• **Task statement**:
An exact transcription of all the entries below is required.

Recorded data:
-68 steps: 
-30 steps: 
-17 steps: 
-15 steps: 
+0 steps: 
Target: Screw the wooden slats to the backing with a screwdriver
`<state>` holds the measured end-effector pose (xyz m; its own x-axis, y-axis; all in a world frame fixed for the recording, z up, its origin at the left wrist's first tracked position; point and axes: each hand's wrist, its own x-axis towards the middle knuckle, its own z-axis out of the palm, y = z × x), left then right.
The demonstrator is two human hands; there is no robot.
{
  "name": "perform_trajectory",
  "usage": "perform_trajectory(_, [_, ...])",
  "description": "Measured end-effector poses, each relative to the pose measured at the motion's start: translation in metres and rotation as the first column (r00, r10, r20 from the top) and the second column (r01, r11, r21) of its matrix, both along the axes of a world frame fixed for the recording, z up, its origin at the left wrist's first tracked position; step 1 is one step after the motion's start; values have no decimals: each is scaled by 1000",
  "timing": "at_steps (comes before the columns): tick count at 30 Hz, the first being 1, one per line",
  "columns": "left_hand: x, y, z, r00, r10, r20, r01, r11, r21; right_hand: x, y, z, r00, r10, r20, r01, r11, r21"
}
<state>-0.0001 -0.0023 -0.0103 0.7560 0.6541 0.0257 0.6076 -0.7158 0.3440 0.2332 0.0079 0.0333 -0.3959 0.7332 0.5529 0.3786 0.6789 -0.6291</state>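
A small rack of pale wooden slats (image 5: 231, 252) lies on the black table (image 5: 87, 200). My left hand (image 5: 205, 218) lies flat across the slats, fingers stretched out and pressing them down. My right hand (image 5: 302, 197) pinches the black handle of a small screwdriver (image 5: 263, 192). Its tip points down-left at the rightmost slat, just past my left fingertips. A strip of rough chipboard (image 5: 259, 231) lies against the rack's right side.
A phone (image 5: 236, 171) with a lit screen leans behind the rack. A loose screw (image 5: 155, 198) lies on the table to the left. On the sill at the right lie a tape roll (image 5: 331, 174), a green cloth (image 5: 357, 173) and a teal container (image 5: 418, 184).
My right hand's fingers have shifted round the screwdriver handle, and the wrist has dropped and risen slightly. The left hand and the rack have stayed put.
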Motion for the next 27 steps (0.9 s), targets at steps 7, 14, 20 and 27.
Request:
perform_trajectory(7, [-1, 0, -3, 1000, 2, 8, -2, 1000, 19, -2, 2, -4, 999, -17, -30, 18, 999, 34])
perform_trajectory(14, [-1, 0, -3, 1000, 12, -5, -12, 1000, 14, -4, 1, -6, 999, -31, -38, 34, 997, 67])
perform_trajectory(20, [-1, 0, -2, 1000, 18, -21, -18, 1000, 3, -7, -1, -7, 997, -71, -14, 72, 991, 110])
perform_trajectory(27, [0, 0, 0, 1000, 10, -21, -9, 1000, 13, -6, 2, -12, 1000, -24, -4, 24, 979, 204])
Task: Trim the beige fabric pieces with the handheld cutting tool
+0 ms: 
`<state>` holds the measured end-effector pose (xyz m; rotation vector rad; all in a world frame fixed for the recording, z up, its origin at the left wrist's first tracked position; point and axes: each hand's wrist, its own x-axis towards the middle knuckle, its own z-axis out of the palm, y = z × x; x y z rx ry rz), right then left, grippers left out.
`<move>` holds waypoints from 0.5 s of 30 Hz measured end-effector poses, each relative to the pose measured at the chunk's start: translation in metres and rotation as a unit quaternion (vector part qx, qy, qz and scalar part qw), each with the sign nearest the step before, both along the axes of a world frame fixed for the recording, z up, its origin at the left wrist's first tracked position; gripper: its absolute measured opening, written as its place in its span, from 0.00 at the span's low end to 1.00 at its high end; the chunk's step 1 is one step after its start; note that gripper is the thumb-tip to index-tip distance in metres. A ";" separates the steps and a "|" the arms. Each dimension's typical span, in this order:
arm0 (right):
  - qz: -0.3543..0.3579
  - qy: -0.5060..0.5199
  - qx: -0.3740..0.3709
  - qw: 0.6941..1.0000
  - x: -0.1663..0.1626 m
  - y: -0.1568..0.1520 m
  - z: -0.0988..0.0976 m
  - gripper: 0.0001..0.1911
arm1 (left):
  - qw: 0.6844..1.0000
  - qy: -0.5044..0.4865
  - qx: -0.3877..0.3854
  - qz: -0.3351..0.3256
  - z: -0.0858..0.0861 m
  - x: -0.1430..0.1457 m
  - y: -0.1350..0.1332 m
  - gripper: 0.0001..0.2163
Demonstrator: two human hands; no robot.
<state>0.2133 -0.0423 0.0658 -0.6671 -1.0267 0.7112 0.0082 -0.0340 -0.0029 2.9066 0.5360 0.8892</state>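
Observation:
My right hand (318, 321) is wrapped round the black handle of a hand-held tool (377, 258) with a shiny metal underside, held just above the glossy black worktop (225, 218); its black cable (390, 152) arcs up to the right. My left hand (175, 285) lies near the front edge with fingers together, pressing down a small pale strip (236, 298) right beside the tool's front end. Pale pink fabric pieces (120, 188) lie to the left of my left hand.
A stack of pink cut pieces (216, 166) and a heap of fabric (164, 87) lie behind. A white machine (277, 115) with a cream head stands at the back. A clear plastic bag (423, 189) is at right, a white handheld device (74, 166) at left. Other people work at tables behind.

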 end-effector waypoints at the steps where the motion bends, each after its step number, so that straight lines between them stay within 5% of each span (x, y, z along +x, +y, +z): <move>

• **Task answer**:
-68 steps: 
-30 steps: 
-17 steps: 
-15 steps: 
+0 steps: 
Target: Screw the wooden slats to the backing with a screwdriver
`<state>` holds the measured end-effector pose (xyz m; its own x-axis, y-axis; all in a world frame fixed for the recording, z up, its origin at the left wrist's first tracked position; point and axes: each hand's wrist, its own x-axis towards the middle knuckle, its own z-axis out of the palm, y = z × x), left then right.
The demonstrator is two human hands; there is no robot.
{
  "name": "perform_trajectory",
  "usage": "perform_trajectory(_, [_, ...])",
  "description": "Measured end-effector poses, each relative to the pose measured at the motion's start: translation in metres and rotation as the first column (r00, r10, r20 from the top) and the second column (r01, r11, r21) of its matrix, both along the axes of a world frame fixed for the recording, z up, its origin at the left wrist's first tracked position; step 1 is one step after the motion's start; values have no decimals: each is scaled by 1000",
  "timing": "at_steps (comes before the columns): tick count at 30 Hz, the first being 1, one per line",
  "columns": "left_hand: x, y, z, r00, r10, r20, r01, r11, r21; right_hand: x, y, z, r00, r10, r20, r01, r11, r21"
}
<state>-0.0001 -0.0023 -0.0103 0.7560 0.6541 0.0257 0.6076 -0.7158 0.3440 0.2332 0.0079 0.0333 -0.3959 0.7332 0.5529 0.3786 0.6789 -0.6291</state>
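A small rack of pale wooden slats (image 5: 231, 252) lies on the black table (image 5: 87, 200). My left hand (image 5: 205, 218) lies flat across the slats, fingers stretched out and pressing them down. My right hand (image 5: 302, 197) pinches the black handle of a small screwdriver (image 5: 263, 192). Its tip points down-left at the rightmost slat, just past my left fingertips. A strip of rough chipboard (image 5: 259, 231) lies against the rack's right side.
A phone (image 5: 236, 171) with a lit screen leans behind the rack. A loose screw (image 5: 155, 198) lies on the table to the left. On the sill at the right lie a tape roll (image 5: 331, 174), a green cloth (image 5: 357, 173) and a teal container (image 5: 418, 184).
My right hand's fingers have shifted round the screwdriver handle, and the wrist has dropped and risen slightly. The left hand and the rack have stayed put.
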Motion for the next 27 steps (0.9 s), targets at steps 7, 14, 20 and 27.
Request:
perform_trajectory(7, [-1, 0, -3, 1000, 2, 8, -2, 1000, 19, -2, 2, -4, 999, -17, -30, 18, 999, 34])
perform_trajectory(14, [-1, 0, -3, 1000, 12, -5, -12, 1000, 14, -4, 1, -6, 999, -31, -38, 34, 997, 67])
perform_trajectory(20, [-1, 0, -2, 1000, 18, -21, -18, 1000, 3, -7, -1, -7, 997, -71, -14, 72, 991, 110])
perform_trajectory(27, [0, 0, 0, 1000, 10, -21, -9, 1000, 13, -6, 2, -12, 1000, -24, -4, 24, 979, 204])
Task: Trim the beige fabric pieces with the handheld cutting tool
+0 ms: 
`<state>` holds the measured end-effector pose (xyz m; rotation vector rad; all in a world frame fixed for the recording, z up, its origin at the left wrist's first tracked position; point and axes: each hand's wrist, its own x-axis towards the middle knuckle, its own z-axis out of the palm, y = z × x; x y z rx ry rz), right then left, grippers left out.
`<move>` holds waypoints from 0.5 s of 30 Hz measured end-effector poses, each relative to the pose measured at the chunk's start: translation in metres and rotation as a unit quaternion (vector part qx, qy, qz and scalar part qw), each with the sign nearest the step before, both along the axes of a world frame fixed for the recording, z up, its origin at the left wrist's first tracked position; gripper: its absolute measured opening, written as its place in its span, from 0.00 at the span's low end to 1.00 at its high end; the chunk's step 1 is one step after its start; note that gripper is the thumb-tip to index-tip distance in metres. A ";" separates the steps and a "|" the arms. Each dimension's typical span, in this order:
arm0 (right):
  - qz: -0.3543..0.3579
  - qy: -0.5060..0.5199
  - qx: -0.3740..0.3709
  - qw: 0.6941..1.0000
  - x: -0.1663..0.1626 m
  - y: -0.1568..0.1520 m
  - z: -0.0988..0.0976 m
  - gripper: 0.0001..0.1911
arm1 (left):
  - qw: 0.6844..1.0000
  - qy: -0.5044..0.4865
  - qx: -0.3877..0.3854
  - qz: -0.3351..0.3256
  - z: -0.0858..0.0861 m
  - x: -0.1430..0.1457 m
  - y: -0.1350..0.1332 m
  - gripper: 0.0001..0.2163
Demonstrator: two human hands; no robot.
<state>0.2133 -0.0423 0.0658 -0.6671 -1.0267 0.7112 0.0082 -0.0340 -0.0029 2.9066 0.5360 0.8892</state>
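Observation:
My right hand (318, 321) is wrapped round the black handle of a hand-held tool (377, 258) with a shiny metal underside, held just above the glossy black worktop (225, 218); its black cable (390, 152) arcs up to the right. My left hand (175, 285) lies near the front edge with fingers together, pressing down a small pale strip (236, 298) right beside the tool's front end. Pale pink fabric pieces (120, 188) lie to the left of my left hand.
A stack of pink cut pieces (216, 166) and a heap of fabric (164, 87) lie behind. A white machine (277, 115) with a cream head stands at the back. A clear plastic bag (423, 189) is at right, a white handheld device (74, 166) at left. Other people work at tables behind.
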
 end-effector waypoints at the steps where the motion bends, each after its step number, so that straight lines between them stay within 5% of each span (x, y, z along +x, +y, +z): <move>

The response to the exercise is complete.